SOURCE MATERIAL:
____________________

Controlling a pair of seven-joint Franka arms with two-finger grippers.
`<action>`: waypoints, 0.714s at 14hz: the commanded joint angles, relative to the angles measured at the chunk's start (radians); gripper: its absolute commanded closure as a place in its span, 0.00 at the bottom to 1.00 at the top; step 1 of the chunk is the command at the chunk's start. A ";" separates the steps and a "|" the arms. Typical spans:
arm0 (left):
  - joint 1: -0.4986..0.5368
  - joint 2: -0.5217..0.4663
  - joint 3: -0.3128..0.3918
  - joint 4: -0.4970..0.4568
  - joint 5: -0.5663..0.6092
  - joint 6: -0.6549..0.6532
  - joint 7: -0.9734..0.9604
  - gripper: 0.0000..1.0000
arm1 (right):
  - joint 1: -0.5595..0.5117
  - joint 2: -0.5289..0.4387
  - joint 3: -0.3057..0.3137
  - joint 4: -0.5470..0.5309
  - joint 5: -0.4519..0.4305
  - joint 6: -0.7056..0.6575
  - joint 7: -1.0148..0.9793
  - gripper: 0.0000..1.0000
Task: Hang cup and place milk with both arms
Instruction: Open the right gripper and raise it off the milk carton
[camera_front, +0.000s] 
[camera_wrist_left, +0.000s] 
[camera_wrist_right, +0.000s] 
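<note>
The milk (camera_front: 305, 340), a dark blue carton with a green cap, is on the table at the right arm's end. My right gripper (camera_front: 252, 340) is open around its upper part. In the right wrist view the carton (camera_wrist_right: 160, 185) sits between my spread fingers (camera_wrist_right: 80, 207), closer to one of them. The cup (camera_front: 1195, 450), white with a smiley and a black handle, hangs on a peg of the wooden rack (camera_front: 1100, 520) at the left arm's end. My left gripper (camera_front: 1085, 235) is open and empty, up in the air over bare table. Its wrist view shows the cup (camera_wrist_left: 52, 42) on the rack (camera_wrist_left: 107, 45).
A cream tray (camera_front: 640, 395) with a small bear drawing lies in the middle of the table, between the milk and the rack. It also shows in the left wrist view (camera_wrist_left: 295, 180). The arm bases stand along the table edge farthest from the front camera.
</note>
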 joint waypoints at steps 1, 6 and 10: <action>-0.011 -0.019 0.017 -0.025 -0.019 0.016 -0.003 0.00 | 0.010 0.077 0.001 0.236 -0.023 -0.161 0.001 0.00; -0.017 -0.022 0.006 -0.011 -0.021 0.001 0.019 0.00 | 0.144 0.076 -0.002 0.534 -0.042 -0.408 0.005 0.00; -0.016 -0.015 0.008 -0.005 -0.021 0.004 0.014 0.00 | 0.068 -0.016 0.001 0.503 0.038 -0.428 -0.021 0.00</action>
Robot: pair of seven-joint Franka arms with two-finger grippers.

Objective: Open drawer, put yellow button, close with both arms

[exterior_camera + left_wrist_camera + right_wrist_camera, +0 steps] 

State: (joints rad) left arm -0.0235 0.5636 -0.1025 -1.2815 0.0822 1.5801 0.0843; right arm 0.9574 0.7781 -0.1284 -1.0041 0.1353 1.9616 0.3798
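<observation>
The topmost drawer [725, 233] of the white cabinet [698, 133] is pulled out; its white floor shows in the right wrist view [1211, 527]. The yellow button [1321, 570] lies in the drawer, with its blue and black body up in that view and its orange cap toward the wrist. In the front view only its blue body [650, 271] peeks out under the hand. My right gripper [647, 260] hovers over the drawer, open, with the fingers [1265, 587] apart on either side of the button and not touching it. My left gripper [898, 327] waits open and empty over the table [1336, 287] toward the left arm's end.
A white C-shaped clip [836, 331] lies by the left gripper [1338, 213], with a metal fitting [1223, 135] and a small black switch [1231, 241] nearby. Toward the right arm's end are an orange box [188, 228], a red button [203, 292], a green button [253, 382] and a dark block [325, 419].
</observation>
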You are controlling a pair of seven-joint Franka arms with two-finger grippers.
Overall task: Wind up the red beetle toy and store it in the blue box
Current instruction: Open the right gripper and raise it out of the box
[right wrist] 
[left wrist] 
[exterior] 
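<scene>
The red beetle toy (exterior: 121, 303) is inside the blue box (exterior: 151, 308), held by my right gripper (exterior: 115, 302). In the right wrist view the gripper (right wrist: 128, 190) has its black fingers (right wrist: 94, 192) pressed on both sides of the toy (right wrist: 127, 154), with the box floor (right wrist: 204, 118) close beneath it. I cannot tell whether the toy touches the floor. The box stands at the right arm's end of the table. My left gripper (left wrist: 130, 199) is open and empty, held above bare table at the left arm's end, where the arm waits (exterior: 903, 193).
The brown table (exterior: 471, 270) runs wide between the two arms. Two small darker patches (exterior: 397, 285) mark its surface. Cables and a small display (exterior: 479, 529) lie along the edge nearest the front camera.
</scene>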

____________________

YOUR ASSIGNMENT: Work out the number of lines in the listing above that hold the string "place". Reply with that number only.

ANSWER TO THE EXERCISE: 2